Needless to say, the Iditacoin quickly died a quiet death. Nine months after its big rollout, the only place it could still be found was in a press release posted on the Iditarod webpage.
And that is the only place it can be found today, with Urbach proclaiming that “while many charitable organizations focus on campaigns asking for crypto donations, at the Iditarod, we have been creating a new way to use cryptocurrency as a self-sustaining resource.
“Our mission is to create the most exciting, useful canine coin in the market, and we want to launch this exciting new venture by offering it first to Alaskans and the Iditarod Nation.”

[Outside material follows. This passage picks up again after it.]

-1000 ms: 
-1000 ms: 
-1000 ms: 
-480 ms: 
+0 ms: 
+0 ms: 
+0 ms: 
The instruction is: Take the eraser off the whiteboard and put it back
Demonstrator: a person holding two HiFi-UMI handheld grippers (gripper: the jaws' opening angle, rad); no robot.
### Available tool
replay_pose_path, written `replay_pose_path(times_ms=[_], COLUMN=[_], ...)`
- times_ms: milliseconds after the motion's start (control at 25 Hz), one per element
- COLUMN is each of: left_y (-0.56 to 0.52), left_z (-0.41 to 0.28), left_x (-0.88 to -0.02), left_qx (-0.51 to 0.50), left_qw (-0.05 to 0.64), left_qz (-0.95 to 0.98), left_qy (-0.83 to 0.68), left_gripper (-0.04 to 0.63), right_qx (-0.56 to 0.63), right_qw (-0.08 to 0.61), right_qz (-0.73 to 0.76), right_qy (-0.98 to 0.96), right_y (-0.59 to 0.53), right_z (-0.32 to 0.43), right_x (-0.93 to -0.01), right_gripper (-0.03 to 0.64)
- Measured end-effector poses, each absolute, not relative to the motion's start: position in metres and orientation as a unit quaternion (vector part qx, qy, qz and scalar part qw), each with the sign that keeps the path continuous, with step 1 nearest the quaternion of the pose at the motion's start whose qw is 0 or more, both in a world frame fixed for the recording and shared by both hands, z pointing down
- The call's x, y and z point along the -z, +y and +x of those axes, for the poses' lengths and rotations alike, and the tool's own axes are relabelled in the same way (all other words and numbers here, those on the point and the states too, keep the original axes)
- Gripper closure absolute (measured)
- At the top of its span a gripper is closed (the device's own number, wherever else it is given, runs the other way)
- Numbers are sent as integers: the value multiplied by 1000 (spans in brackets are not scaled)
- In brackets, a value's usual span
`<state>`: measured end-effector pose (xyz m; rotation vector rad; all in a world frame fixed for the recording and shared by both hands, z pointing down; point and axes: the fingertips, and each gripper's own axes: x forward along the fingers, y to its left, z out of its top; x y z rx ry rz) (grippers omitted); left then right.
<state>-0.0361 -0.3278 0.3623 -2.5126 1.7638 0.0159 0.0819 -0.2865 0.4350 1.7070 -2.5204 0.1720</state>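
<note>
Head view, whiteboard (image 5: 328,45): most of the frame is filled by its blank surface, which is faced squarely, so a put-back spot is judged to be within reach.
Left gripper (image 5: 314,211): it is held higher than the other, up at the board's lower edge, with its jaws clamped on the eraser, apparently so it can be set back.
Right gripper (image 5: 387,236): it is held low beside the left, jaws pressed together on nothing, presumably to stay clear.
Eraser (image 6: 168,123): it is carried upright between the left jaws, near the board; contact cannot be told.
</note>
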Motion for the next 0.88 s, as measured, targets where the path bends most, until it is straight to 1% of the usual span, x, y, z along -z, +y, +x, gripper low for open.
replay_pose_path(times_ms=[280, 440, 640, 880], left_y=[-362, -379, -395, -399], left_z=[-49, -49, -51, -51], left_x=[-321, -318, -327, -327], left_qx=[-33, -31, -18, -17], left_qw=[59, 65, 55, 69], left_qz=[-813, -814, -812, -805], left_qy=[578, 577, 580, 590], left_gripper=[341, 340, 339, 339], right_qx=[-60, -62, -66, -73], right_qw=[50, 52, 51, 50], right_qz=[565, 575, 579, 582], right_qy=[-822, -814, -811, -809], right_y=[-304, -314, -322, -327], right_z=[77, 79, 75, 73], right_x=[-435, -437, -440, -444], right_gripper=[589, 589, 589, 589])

Urbach probably does deserve some credit for at least trying something new. And maybe the truly charitable can dismiss the IditaCoin debacle as just bad timing, although crypto was already looking like a bad gamble when it launched.
“At the start of 2022, the Super Bowl featured celebrities like Tom Brady, Larry David and Matt Damon in commercials for crypto companies,” reported the story below. “Logos for crypto companies like FTX could be seen plastered on multiple sports arenas and a new wave of crypto influencers emerged, garnering hundreds of thousands of followers. Cryptocurrency was everywhere.
“But the major crash of the crypto market last year has brought headaches, fear and anger among the millions of people around the world who invested their savings and are left wondering whether they’ll ever see their money again.
“Curt Dell, a father of three from California, told ABC News’ Rebecca Jarvis that he’s lost over $200,000 in Bitcoin after the digital crypto lending company Celsius went bankrupt last year.”
The good news here might be that there were no reports of anyone losing large mounts of money on IditaCoin crypto, but it’s possible some huge Iditarod fan did and just doesn’t want to go public.
And, in fairness, Urbach did do better for Iditarod when he copied a page from the playbook of the Kuskokwim 300 Sled Dog Race based in Bethel – a small, regional hub in Southwest Alaska – and got The Last Great Race deep into the gaming business.
If you’re on the Iditarod mailing list, you’ll get a pitch for a new lotto or “cash prize giveaway” almost every day. And with gambling a big business in the country today, gaming is clearly a better bet than cryptocurrency.
Maybe the future of The Last Great Race is as The Last Great Lotto.